I clip the spent blooms from the lower branches of my lilac trees, knowing I won't be here next spring to smell their blossoms as I walk out my front or back door.
Its an act of love, really, this tending to a garden I will soon depart.
"Your yard is beautiful," people often say, as they pass by on their way to or from Fire Island Bakery, and I think: You should see it when I'm not in transition. When my Dahlias fill giant colorful pots instead of blooming alone in black plastic ones on our clearing above Lowell Point in Seward, our soon-to-be home. You should see it when my days are spent weeding and pruning not sorting through years of collected items--photographs, dishes, office supplies, toys, clothes, outdoor gear--and deciding what to keep and what to give away.
The Clover, Chickweed, and grass creep between my perennials, left on their own, they multiply and spread, a reminder that my hands haven't been as dirty as usual. With summer ahead of herself, opening blooms weeks before their standard time, most of my perennials stand petal-less, seeds forming, leaves turning brown.
But yes, the gardens are still beautiful and soon, no longer mine.
If only I could take them with me, and the four Lilac trees, and the giant Birch on the corner, adorned with an assortment of homemade swings. And while I'm at it, I'll take the master suite Nick built with his own nimble hands, the rocks on the shower floor, the Hemlock countertop and windowsills where I placed seashells, brought from Cape Cod to Alaska, reminders of the sand dunes and mighty waves of the Atlantic, my first summer home.
This is obviously not the first time I've moved, and two-and-a-half hours by car is a mere jaunt compared to two planes and thousands of miles to reach my childhood home on the East Coast, split between Watertown Ct. and Eastham Mass.
Still, I wish I could bring aspects of Airport Heights with me to Seward. Our neighbors who brought homemade muffins the week we moved across Anchorage, leaving our Spenard home two weeks after Olive's birth, if only they could come too. And all the friendly faces who walk by our corner house and stop to talk across our rose bushes, whose children end up hopping our fence to play on the swings, the way a conversation turns into drinks and before we know it other neighbors join in, prompting Elias to declare: "Its a mini block party!"

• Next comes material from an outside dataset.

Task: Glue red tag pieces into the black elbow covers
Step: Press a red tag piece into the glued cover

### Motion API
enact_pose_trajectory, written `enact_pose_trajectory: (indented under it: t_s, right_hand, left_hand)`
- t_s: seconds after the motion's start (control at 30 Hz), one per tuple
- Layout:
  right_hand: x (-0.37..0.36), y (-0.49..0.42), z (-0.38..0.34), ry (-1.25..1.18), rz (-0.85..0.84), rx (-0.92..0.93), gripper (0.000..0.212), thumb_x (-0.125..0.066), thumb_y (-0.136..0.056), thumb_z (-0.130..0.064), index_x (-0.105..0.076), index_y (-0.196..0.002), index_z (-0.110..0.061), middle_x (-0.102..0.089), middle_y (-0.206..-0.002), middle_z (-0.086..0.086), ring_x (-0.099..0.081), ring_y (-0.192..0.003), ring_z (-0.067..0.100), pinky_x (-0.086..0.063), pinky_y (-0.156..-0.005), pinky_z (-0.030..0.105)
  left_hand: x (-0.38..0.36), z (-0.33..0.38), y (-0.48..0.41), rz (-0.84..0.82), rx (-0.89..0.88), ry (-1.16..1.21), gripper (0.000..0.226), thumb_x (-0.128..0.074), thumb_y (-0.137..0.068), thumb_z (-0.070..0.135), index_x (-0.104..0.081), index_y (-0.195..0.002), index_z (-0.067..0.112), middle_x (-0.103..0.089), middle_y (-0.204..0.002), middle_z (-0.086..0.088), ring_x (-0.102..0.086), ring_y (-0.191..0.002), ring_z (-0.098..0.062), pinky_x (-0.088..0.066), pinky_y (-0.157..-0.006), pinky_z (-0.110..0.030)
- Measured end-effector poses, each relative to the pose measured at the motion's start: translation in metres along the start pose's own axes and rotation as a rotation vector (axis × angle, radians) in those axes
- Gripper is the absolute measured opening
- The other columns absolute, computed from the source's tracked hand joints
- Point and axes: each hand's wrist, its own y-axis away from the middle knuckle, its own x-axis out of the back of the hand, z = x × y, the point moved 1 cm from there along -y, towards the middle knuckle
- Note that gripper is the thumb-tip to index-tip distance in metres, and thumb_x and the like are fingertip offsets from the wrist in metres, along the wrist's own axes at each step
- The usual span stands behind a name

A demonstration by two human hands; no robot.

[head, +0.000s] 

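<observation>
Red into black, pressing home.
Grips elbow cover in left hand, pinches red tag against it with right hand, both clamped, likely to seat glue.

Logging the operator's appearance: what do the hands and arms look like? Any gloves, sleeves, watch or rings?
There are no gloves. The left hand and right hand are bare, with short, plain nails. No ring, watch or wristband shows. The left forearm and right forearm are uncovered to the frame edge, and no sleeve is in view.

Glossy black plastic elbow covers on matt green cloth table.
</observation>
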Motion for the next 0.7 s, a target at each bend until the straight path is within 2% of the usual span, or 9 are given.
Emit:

Airport Heights has been so good to us, and now its almost time to go. To relocate to Seward, to a mountainside home, with trees for neighbors, and views not of other folks' ranch homes but of the glacier-fed water of resurrection Bay. I'm an ocean girl returning to a seaside town, only one with giant peeks instead of dunes, not the Atlantic but the Pacific ocean, subdued as it moves through the bay to lap the beaches of Lowell Point.
We are returning to Alaska, as the joke goes, as Anchorage is more modern city than last frontier, and though I can't bring my beloved neighbors, nor my Lilac, Birch, Apple or Mountain Ash trees, I did get my hands dirty yesterday afternoon as I dug up Golden Globe, Tiger Lillies, Bleeding Heart, and Forget Me Not to bring to my new home.
I know exactly how you feel. Our recent move was bittersweet. We left behind wonderful friends and neighbors, who are going to scatter in time from one college town to another, and who are already much too far away to visit. And our little house, where we'd lived only one year, but was so cozy and fit us so well. We also left our son's great school, and it's magical garden, where I'd volunteered hundreds of hours planting, tending and teaching kids. It broke my heart to say goodbye to our son's first best friend, and to my friend, who had become as close as a sister, now pregnant with her first baby, whose birth I will miss... it hurt far more than I'd have guessed it could, since we'd only lived there two years. But like you, I feel things deeply, and such is the price we pay. I honor you for acknowledging both sides of an exciting move, as sometimes I feel like people try to rush us past the heartbreak to focus on the new opportunities. The loss is real, too.